Es el caso que nos ocupa. «María Catalina se casó con Agustín de Zavala, con quien tuvo varios hijos. Uno de ellos se llamaba Francisco, que se casó con Tomasa de Aispe. Vivían en Aréjola , otra anteiglesia de Aramaio. Cuando María Catalina se quedó viuda, a la edad de 67 años, se fue a vivir con su hijo y su nuera a Aréjola. En 1798, cuando la abuela tenía ya 81 años, su nuera dio a luz una niña que se bautizó el 14 de mayo de 1798 con el nombre de Gregoria Bonifacia. El alimento era escaso, cuenta el cronista, y mucho el trabajo. La criatura padecía hambres que la obligaban a llorar. Un día que la madre se ocupaba de las labores de una heredad arrendada dejó a la niña al cuidado de María Catalina. Esta, compadecida de los lloros de la nieta por no haber en la vecindad mujer que le diese leche, la aplicó a sus pechos que fueron agarrados de tan buena gana por el hambre que padecía, que sin duda sacó alguna substancia, pues aplacó sus lágrimas».
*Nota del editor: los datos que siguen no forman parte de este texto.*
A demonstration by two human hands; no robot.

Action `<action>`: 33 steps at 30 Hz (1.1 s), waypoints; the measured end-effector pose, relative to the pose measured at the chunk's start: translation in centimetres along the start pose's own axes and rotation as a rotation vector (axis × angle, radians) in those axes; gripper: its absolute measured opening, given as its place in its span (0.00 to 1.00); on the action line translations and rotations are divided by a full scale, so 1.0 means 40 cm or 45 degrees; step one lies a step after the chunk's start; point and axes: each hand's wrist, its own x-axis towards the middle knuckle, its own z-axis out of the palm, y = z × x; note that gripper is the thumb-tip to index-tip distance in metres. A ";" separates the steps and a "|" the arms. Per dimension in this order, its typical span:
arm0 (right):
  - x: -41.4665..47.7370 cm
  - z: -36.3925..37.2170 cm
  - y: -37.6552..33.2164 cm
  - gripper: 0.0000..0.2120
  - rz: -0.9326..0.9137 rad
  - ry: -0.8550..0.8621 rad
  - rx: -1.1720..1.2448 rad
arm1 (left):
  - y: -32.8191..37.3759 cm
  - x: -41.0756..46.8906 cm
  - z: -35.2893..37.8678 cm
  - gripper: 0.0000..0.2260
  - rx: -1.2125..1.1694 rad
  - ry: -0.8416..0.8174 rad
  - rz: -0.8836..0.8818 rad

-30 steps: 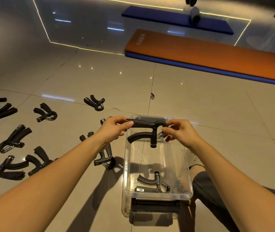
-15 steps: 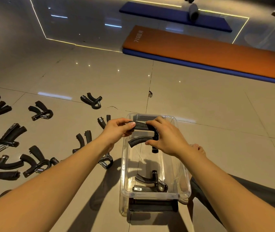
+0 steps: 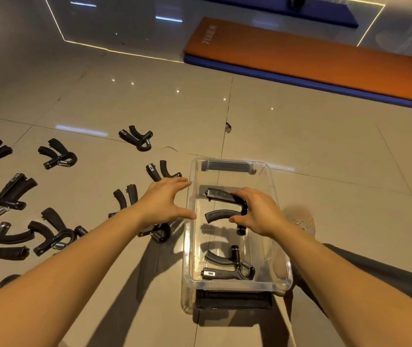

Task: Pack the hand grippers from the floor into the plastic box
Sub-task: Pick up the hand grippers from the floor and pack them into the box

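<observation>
A clear plastic box (image 3: 282,249) stands on the tiled floor in front of me. My right hand (image 3: 258,213) reaches into its far half and holds a black hand gripper (image 3: 221,204) by the hinge end, fingers curled round it. Another black hand gripper (image 3: 227,267) lies at the near end of the box. My left hand (image 3: 166,201) hovers open with spread fingers just left of the box's rim, holding nothing. Several more black hand grippers (image 3: 58,155) lie scattered over the floor to the left.
An orange mat on a blue one (image 3: 312,61) lies on the floor at the far right. The box's black latch (image 3: 232,300) faces me. My foot in a shoe (image 3: 301,220) and my leg sit right of the box.
My left hand has let go of the hand gripper and drawn back to the left of the box. My right hand has lowered the gripper into the box.
</observation>
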 end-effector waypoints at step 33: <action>0.044 0.309 0.095 0.30 0.301 -0.425 -0.166 | -0.030 -0.012 0.045 0.50 -0.058 -0.128 0.138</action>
Continúa el diario: «Al siguiente día hicieron la misma operación la abuela y nieta y a poco que continuaron se halló la vieja (sic) con tanta leche en sus pechos como si fuera una moza de 25 años. De forma que crió a la niña por el dilatado espacio de 4 años. Y en el día viven la abuela y nieta llenas de miseria y pobreza».
El periodista de la Gaceta de Madrid culmina así la noticia: «Cumplidos los citados años de lactancia hubo mucha repugnancia de parte de la nieta para apartarse de la abuela, la que aún se hallaba con tanta abundancia de leche que para evitar los dolores de la opresión fue preciso se aplicase los medicamentos que dictó el cirujano estando a la sazón en la edad de 85 años».